Brilliant minds have once again concluded a really good way to realize prosperity is to tax resources from the private sector and put them in overhead. Consultants contracted by the City of Hendersonville recommend expanding the reach of the twelve-cent assessment known as the Historic Seventh Avenue District. Adding thirty-six properties to the municipal service district is expected to double revenues – for government, not those who pay. Those who pay will enjoy those phantasmagoric indirect and induced multipliers somewhere in our dreams.
Problems motivating the predation included, “lack of consolidated ownership,” the” lack of a gateway to the district,” and “blighted housing.” There is also interest in acquiring an urban redevelopment area designation to turn the area into a little Russia. Doing so could expand the scope of the governing board and legitimize its purpose in the public eye.
If it created an urban redevelopment area, the City Council could appoint or function itself as a Redevelopment Commission to guide revitalization.
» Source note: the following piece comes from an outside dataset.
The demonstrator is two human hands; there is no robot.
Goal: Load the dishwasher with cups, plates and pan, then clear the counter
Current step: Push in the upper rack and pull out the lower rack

Under the law, the commission could acquire and sell property to developers, grant development incentives, issue bonds to finance construction projects, encumber property with covenants to advance redevelopment goals and condemn and demolish blighted properties, the consultants said.
Let’s suppose you were a little store with drooping sales. You let your part-time assistant go because you couldn’t afford to pay her. Now, you are reducing inventory and wondering if it wouldn’t be more profitable to just go out of business. Well, you can pay the new tax, and instead of keeping products on the shelves, you can buy hanging baskets and streetscaping. You could even get a grant to improve the façade of your store to make it look like it stepped off Main Street in Disneyland.